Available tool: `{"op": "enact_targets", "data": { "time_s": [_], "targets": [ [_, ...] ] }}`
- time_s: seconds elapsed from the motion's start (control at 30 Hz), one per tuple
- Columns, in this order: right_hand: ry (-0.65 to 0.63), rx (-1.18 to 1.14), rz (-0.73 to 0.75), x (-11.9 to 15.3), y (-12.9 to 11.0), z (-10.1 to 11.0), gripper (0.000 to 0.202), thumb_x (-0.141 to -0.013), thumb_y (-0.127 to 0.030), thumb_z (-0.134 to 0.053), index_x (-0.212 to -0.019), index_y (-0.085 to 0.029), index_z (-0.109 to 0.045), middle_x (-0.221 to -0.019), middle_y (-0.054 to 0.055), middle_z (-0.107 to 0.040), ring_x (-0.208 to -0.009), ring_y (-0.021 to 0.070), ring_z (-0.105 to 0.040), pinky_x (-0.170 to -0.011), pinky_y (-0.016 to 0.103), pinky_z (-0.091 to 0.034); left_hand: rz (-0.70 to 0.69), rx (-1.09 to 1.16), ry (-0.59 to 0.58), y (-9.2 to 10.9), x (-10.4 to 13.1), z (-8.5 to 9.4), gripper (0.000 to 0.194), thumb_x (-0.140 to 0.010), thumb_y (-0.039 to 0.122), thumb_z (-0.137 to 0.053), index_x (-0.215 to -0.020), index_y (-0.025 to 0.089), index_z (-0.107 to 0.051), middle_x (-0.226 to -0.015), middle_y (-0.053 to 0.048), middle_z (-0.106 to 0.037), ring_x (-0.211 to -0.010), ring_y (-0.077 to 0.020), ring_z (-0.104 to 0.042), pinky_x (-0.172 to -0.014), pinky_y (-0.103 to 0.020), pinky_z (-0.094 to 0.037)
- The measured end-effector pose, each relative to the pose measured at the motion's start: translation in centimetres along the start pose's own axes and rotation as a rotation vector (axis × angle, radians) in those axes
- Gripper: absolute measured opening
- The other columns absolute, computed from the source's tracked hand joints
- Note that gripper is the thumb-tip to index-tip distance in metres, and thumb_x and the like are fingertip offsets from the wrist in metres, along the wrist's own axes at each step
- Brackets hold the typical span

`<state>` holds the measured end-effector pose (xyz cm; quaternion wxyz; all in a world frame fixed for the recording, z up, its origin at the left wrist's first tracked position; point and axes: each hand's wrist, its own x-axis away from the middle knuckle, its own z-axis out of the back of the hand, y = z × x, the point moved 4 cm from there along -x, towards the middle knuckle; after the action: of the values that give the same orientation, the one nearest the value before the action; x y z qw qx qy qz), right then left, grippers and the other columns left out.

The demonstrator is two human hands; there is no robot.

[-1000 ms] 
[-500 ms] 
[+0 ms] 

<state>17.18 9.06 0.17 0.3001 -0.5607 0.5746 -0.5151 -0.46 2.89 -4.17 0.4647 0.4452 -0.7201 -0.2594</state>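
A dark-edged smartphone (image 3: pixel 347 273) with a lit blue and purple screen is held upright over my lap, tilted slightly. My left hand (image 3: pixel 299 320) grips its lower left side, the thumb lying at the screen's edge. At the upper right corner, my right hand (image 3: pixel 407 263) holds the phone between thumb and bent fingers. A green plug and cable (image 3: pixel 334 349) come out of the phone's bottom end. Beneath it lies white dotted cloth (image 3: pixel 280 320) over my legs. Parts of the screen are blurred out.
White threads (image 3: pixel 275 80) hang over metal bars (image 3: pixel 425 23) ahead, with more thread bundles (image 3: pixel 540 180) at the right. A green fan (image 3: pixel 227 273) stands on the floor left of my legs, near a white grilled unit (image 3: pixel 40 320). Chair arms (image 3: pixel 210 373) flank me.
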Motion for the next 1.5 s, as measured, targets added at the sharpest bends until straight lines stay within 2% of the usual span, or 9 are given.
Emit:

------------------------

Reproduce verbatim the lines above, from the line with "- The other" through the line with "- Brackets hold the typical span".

» **SOLUTION TO THE PROBLEM**:
- The other columns absolute, computed from the source's tracked hand joints
- Note that gripper is the thumb-tip to index-tip distance in metres, and thumb_x and the like are fingertip offsets from the wrist in metres, along the wrist's own axes at each step
- Brackets hold the typical span

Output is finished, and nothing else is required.